How to hook up to the Internet with your laptop
Part I of two parts
The other day I got an e-mail from a reader named Nola who told me she is seriously considering the purchase of a laptop for the first time. In her own words "sometimes my PC is so busy that I want to get a laptop so I can have some peace and quiet to surf, etc." She was also intrigued by the idea of being able to take it anywhere and connect to the Internet.
So her query was very straight forward: What does it take to connect to the Internet with a laptop?
First the old fashioned way: Most newer laptops have Ethernet ports, so if you want to take your laptop to the office or a hotel room that's wired for Ethernet, all you need to do is pop the end of the cable into the slot and that's it. The advantage is that you're generally more secure with a wired connection, and usually have less trouble getting it to work.
Of course, most people with laptops want wireless connectivity and virtually all the machines manufactured presently have built-in Wi-Fi networking.
When Nola starts to shop for her laptop, she should consider a machine with at least the newer "g" version of Wi-Fi, which is faster but still backward-compatible with the original 802.11b standard.
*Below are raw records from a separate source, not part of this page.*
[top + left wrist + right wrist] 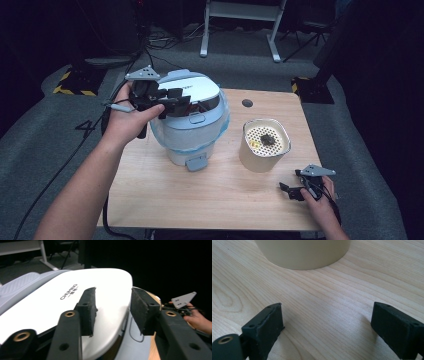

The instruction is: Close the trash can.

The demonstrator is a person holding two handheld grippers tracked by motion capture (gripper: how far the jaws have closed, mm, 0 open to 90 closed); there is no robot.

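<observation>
Item one, at the left of the table: our left gripper, brought in level over the cooker, jaws half apart and straddling the front edge of its white lid; the pads do not seem to press on it yet, so we judge this a reach for the lid, set to pinch its rim. Item two, centre: the cooker itself, upright near the table's back edge, lid down, its latch facing us so the lid can be taken from the front. Item three, right of it: a cream pot, standing apart, perforated tray on top with something dark in it. Item four, far right: our right gripper, resting low over the bare wood near the pot, jaws wide and empty, kept clear of the left hand's work.
</observation>
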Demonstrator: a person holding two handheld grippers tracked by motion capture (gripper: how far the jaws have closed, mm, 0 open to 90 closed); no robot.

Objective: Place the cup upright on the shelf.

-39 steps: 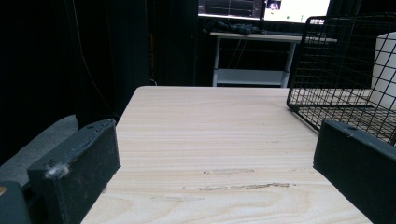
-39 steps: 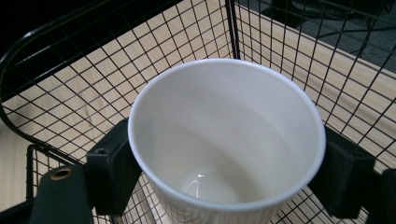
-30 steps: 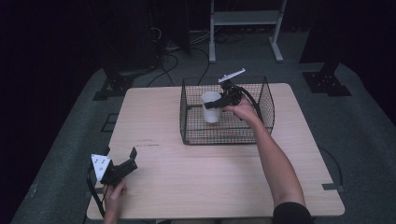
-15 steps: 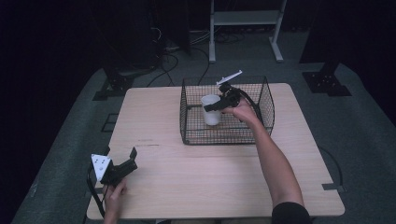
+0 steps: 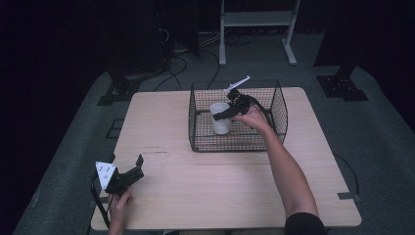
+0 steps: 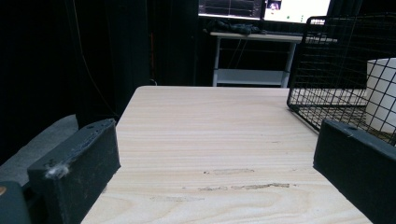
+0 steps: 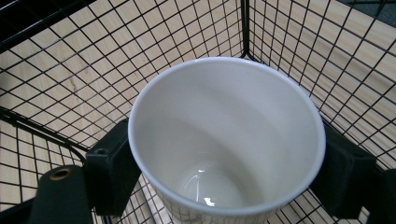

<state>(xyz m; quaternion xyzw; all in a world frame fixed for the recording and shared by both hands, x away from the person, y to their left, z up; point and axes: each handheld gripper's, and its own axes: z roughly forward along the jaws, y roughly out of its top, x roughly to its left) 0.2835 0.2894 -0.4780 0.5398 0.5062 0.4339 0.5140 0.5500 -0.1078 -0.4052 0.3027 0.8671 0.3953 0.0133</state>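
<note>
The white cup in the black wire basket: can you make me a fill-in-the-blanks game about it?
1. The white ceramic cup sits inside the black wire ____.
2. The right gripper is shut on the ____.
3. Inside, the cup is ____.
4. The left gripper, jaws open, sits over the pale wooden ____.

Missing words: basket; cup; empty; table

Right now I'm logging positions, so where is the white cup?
In the high view the white cup stands upright inside the black wire basket, toward its left side at the table's far end, with the right gripper clamped around it.
</note>
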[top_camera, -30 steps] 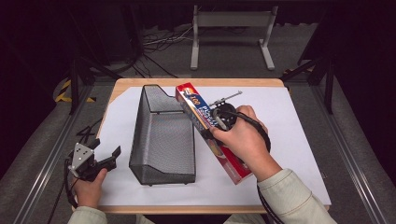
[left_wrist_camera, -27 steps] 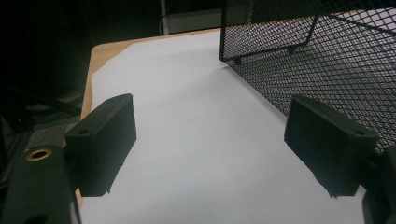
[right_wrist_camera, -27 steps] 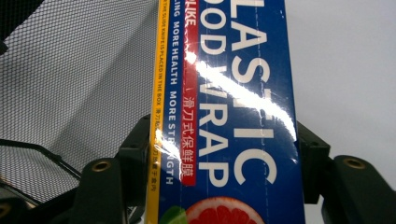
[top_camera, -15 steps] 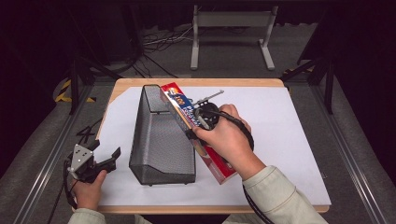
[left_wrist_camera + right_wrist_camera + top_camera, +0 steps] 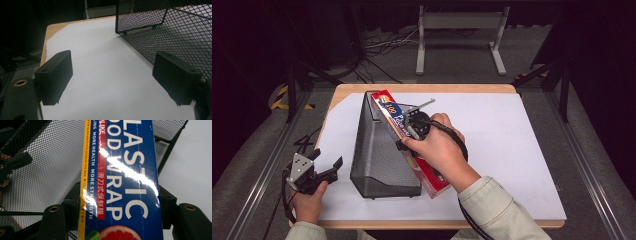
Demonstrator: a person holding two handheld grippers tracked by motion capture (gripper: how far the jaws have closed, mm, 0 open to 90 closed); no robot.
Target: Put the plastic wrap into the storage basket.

Once you're in a hot spot, how do you get online?
The first thing you do is check your laptop's wireless connection status (it can be opened using the icon on the tray located on the bottom of your screen), which indicates what wireless networks are available to you. There may be more than one network, but you usually want one with the strongest signal.
You then manually choose the network you want by clicking an icon and, bingo, you're online.
(Note that the commercial wireless hotspots, such as those at the airport, require payment.)
Wireless reception varies in laptops, because of different antenna, but from what I gather IBM and Apple laptops tend to have the best reception. That said, reception with individual units varies widely. Some laptops may do better or worse in different locations.